一旁的元亮看着这一幕,心中亦是感慨万千。他原本投靠张经纬,是看中其能力和潜力,希望能一展抱负。如今看来,这位年轻的主公,不仅有能力,更有情义和担当,这让他更加坚定了追随的决心。然而,眼前的困局,又该如何破解?
“大人,”元亮忍不住开口,“即便我们愿意交出军行,此事也需从长计议。军行并非大人一人之产业,况且其中还牵扯到高阳众多工坊、农户、商户,乃至与军行的合作方。骤然易主,且是交给意图不明的晋王,恐生大变,甚至会引发云州经济动荡,牵连无数百姓。届时,恐怕朝廷也不会坐视不理。”
张经纬点了点头,眉头深锁:“堂镜所言,正是我忧虑之处。晋王要的,绝不仅仅是一个空壳子,他想要的是军行完整的运作体系和影响力。如何平稳交接,如何安置依附军行生存的百姓,如何应对可能来自朝廷的质询……这些都是难题。而且,我怀疑,晋王要军行,其目的绝非敛财那么简单。”
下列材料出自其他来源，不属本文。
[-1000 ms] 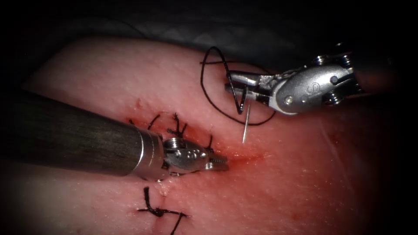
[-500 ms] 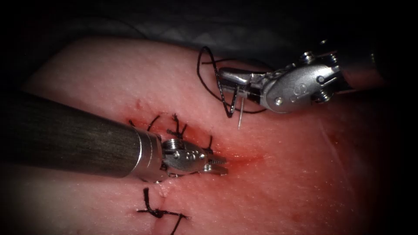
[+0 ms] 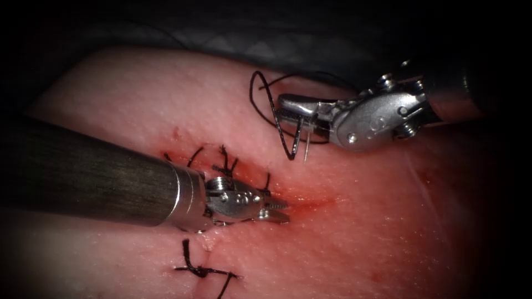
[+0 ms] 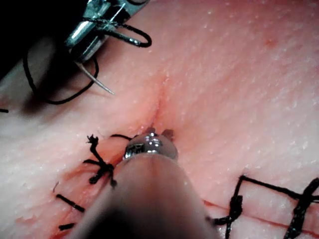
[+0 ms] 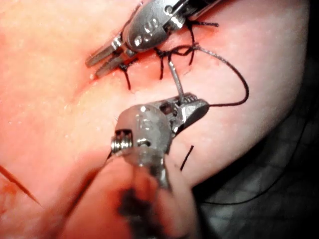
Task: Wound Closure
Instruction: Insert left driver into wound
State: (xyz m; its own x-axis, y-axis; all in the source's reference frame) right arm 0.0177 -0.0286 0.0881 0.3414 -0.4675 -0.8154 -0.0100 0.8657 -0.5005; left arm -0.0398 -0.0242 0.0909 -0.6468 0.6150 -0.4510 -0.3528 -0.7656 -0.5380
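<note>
The tissue (image 3: 138, 99) has a cut whose unstitched end (image 3: 310, 200) is wet with red fluid. My left tool (image 3: 275, 211) rests at that end, jaws slightly open, holding nothing; it also appears in the right wrist view (image 5: 102, 60). My right tool (image 3: 288, 108) hovers above the tissue, up and right of the stitches, shut on the needle (image 3: 306, 147). The needle hangs free of the tissue, point down (image 4: 102, 87). Its shaft rises from the jaws in the right wrist view (image 5: 175, 79). Black thread (image 3: 257, 105) loops around the right tool's jaws.
Knotted black stitches (image 3: 224, 163) cross the cut beside the left tool's wrist, with another stitch (image 3: 202, 270) nearer the front edge. The left shaft (image 3: 94, 177) lies across the tissue's left side. Dark cloth (image 3: 249, 39) lies beyond the tissue's far edge.
The right tool has carried the needle left and slightly up, turning it so less of it shows, and the thread loop followed. The left tool has stayed at the cut.
</note>
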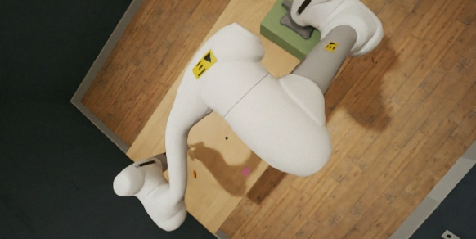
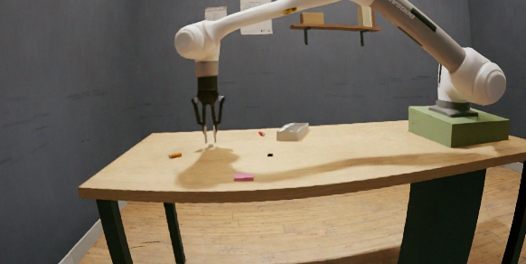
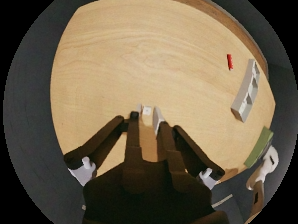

钱明插嘴道:“少爷,难道他真想用军行的财力物力……莫非他真的想‘举兵北上’?”
此话一出,篝火旁的几人都感到一股寒意。若真如此,那张经纬交出军行,无异于为虎作伥,将来可能背上助纣为虐的千古骂名。
张经纬眼神锐利:“不无可能。所以,我们更不能轻易就范。就算最终不得不交,也要在其中埋下钉子,留下后手,绝不能让他顺顺当当地把军行用于不臣之事!”
接下来的路程,张经纬与元亮、钱明等人几乎每天都在马背上、在营地中商讨对策。他们仔细梳理军行的核心架构、关键人员、账目往来、技术秘密,试图找出既能满足晋王要求,又能最大限度保全自身、避免军行被彻底用于祸乱的办法。这个过程充满了艰难和挣扎,每一次取舍都如同割肉。